▶ [TASK DETAILS] What is needed is an exact copy of the lines in the entries below from the one holding "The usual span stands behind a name" through the one holding "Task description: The", pictures excluded.

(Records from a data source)
_____

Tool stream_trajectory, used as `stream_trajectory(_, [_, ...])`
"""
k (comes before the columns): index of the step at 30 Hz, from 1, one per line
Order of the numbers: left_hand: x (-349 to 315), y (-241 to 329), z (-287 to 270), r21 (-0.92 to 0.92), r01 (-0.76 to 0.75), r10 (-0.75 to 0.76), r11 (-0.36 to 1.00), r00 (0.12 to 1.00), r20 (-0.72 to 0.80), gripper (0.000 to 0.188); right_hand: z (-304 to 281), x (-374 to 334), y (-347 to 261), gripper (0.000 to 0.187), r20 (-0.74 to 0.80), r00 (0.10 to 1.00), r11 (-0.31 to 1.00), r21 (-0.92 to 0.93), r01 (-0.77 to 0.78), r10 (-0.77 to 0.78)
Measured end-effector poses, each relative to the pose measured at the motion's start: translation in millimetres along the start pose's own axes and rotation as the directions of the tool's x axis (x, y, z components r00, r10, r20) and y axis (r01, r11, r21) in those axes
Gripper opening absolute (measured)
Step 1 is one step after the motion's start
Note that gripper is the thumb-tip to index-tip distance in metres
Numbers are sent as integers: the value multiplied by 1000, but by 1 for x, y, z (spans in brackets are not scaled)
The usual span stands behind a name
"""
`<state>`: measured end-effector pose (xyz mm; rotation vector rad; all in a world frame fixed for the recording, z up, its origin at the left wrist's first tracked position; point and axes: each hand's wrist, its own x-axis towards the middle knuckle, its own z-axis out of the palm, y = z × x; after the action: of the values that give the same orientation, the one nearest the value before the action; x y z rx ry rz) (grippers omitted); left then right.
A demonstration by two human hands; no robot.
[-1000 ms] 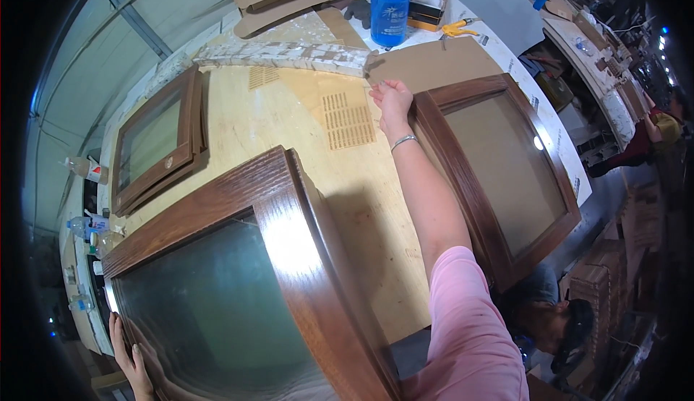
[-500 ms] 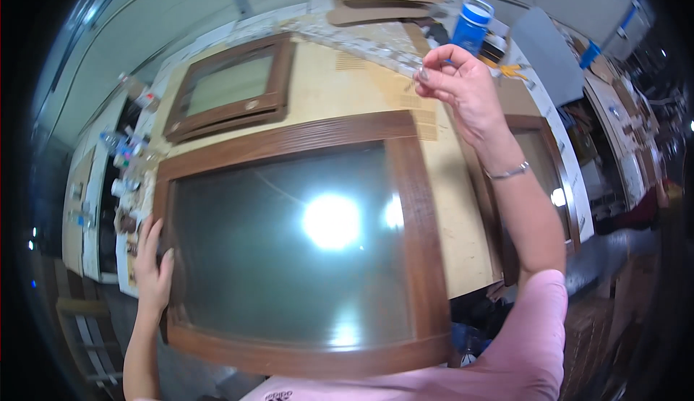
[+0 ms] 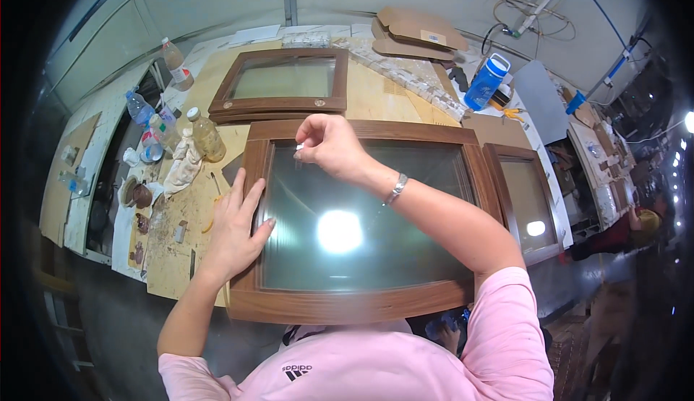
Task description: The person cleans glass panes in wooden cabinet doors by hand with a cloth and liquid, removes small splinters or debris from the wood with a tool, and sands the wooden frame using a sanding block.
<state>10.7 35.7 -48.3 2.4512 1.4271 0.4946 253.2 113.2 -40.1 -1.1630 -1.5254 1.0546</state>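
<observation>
Pinching a tiny pale piece in the right hand, we hold it over the upper left corner of a framed pane. Our left hand, fingers a little apart, rests on the left side of its frame. The pane lies at the near edge of the bench, just before smaller frames. We wear a pink shirt with a dark, lettered logo. The cardboard bears a white label; print on the bottles is too small to read.
</observation>
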Motion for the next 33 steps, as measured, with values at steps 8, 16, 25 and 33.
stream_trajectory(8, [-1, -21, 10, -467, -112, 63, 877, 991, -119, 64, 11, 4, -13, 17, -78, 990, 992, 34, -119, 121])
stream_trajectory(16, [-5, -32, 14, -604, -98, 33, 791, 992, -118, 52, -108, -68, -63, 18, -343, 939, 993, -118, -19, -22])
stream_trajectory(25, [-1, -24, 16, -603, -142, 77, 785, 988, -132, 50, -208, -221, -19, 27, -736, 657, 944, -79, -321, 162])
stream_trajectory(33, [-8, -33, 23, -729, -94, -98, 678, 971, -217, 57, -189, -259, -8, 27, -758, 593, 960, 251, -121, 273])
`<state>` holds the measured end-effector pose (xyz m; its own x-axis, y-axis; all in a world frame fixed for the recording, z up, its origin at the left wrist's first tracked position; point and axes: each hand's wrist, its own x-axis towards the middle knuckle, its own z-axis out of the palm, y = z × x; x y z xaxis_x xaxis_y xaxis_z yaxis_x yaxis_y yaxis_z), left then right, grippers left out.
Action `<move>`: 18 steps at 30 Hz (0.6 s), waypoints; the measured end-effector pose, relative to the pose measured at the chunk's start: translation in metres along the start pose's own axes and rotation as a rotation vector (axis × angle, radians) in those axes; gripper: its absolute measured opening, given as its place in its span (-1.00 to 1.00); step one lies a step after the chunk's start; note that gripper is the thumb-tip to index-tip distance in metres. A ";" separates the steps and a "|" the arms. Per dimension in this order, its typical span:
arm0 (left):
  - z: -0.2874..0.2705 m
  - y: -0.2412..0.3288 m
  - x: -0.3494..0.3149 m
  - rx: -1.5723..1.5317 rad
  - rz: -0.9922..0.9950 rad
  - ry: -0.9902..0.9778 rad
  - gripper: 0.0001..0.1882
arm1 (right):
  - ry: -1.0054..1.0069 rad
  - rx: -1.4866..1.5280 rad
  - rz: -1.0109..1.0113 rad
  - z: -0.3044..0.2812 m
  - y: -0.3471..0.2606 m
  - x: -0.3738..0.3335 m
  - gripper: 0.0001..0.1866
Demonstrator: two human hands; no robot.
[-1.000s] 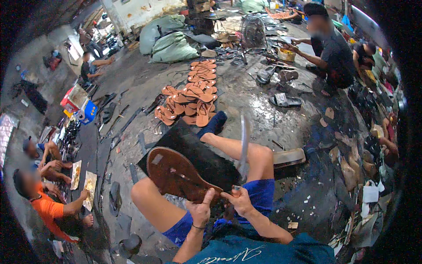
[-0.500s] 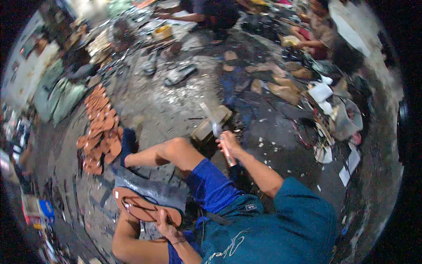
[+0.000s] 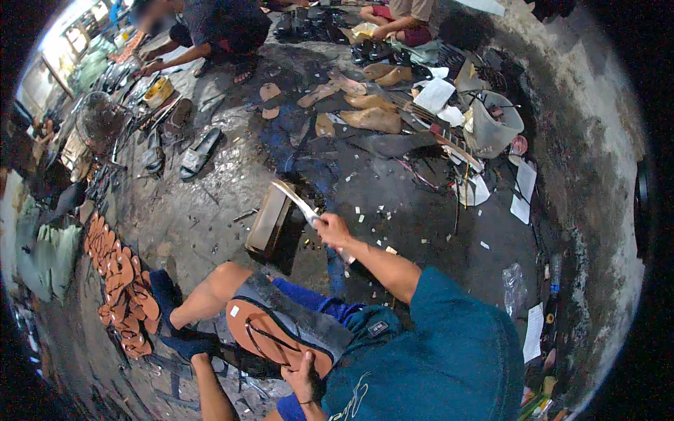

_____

▶ [SOLUTION BELOW]
The usual span stands behind a name
"""
`<state>`: measured end-effector pose (xyz mm; rotation vector rad; all in a world frame fixed for the recording, z up, its origin at the left wrist's first tracked position; point and axes: each hand's wrist, its own x-axis towards the middle knuckle, its own z-axis out of the palm, y = z × x; after the action: of the values that give the same orientation, the one nearest the value before the action; x y z rx ry rz) (grippers omitted); left then right.
A demonstration by two human hands; no robot.
[-1000 ms] 
[-500 ms] 
[+0 ms] 
Task description: The person cleans glass panes in wooden cabinet doors by hand with a cloth and liquid, removes small splinters or debris from the wood with a tool, and sands the wooden frame using a sanding block.

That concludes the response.